For the last nine months, I’ve studied the sex rituals of college students. The only problem is, in less than 30 days, I will no longer be one of them. I’m being thrown into that scary black hole we refer to as “the real world.” Not that I have a job, or any idea what I will be doing. I just know that come June 18, I’m supposed to be a grown-up — something I’m not quite sure I know how to do.
I’ve had jobs and internships, so I think I’ll be okay when it comes to office etiquette. I’ve had to manage my money (sort of) in college, so I think I will be fine in that category. I’ll be living with friends. But what about sex and hooking up? How does that work? The mating rituals that we’ve become so accustomed to over the last four years are about to go down the drain.

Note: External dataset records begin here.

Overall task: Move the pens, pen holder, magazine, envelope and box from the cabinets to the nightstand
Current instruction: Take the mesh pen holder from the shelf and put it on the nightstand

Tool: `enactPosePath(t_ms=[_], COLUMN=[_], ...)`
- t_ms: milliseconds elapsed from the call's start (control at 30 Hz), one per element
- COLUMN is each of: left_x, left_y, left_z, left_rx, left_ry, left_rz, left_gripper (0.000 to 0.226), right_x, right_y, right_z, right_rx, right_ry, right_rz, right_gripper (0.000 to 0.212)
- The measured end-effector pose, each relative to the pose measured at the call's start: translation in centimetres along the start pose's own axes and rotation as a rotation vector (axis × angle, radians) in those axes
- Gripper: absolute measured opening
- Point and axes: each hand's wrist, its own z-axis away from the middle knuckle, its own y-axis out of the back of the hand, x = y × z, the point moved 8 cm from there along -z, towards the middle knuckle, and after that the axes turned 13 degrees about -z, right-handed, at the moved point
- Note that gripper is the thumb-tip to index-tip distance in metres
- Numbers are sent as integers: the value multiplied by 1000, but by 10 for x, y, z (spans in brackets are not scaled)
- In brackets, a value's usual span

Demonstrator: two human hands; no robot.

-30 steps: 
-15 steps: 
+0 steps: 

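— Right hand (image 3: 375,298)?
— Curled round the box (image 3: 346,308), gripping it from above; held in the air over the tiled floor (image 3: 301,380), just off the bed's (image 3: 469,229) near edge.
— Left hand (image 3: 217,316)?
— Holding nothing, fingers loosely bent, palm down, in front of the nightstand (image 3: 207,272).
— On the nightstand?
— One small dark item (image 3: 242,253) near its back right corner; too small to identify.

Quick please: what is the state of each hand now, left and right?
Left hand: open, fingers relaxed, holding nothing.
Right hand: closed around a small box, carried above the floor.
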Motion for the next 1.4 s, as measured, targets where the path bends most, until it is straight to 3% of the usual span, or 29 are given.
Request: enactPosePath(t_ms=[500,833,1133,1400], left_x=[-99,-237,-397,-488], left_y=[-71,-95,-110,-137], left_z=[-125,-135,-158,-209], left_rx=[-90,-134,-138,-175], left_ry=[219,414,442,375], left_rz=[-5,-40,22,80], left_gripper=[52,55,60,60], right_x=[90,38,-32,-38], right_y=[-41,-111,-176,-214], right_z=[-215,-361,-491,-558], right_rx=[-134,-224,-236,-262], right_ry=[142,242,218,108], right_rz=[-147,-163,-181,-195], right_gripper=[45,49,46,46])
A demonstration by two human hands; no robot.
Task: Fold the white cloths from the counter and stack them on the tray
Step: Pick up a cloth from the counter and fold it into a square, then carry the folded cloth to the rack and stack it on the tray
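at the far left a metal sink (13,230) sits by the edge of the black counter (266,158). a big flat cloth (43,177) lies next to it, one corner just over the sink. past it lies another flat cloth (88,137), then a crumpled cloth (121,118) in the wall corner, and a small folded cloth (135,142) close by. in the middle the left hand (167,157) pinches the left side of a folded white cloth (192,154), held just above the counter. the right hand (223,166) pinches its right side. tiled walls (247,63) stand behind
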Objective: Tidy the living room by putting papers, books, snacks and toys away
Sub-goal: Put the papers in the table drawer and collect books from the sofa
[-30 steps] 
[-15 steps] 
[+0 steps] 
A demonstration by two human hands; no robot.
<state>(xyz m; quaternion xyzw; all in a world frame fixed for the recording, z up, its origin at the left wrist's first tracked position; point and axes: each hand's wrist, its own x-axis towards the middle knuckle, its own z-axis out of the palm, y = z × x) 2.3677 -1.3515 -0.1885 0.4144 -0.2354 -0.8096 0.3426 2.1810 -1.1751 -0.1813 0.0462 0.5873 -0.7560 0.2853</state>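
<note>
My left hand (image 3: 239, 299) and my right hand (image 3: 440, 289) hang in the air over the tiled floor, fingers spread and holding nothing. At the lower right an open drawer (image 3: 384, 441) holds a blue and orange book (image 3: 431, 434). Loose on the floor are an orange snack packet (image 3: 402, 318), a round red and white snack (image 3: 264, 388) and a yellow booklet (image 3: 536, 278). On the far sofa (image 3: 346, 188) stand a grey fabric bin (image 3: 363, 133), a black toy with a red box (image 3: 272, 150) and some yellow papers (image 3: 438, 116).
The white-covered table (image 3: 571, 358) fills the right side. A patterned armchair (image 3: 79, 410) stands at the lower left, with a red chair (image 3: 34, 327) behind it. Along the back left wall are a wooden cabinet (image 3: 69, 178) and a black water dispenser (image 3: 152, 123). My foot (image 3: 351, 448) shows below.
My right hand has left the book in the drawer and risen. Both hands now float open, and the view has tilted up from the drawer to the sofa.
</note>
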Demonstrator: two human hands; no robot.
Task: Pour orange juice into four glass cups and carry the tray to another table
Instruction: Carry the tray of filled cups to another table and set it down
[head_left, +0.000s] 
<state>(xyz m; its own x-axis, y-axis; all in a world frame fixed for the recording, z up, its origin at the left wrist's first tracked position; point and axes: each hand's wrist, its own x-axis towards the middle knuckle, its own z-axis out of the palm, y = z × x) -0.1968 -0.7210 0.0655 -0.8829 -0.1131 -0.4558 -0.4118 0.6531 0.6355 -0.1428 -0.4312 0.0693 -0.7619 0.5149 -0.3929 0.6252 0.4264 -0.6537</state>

Is it still ok to make out in the middle of a dance floor? Probably not. Is it no longer acceptable to just “hook up” with someone? Does that mean we’re seeing each other? My roommates and I have been struggling with these questions for months. Most of my friends are single and moving to new cities after graduation — they’re excited to meet new men. But there’s a little nagging fear that when they do, they might not be sure of the protocol.
In search of answers, I went to my most reliable source: my older brother. Having survived this transition three years ago, he explained the change between college and “real life” dating: “First dates aren’t at The Keg with a bunch of your friends,” he said. “You have to go to dinner, and then maybe a drink. And you don’t see each other every day like you do in college when you bump into each other on campus; you have to make plans.”
This was helpful but led to a whole new set of questions. When is it acceptable to make the phone call for the second date? The next day? A few days later? A week? And then there’s the question of hooking up. If you’re interested, what do you do on the first date? You don’t want to withhold too much and seem like a tease, but you don’t want to seem like a slut either.
And how many dates should you wait if you want to sleep with a guy? Are you expected to go around the bases in the proper order? It all seems so complicated.
I’ve been on one grown-up date in my life. While doing my Teaching Media in San Francisco, I met a guy at a bar, gave him my number and one night we met for drinks. I was so nervous that I had two Cranberry and Vodkas before he arrived. The date went fine, although I think it was the alcohol that transitioned me from awkward to sociable. And since I wasn’t that into him, I handled his repeated callbacks in a fabulously immature fashion: I screened them.
I don’t think these habits — getting drunk before dates and not answering calls afterwards — will cut it in the real world. I just hope I can find a good columnist to give me advice.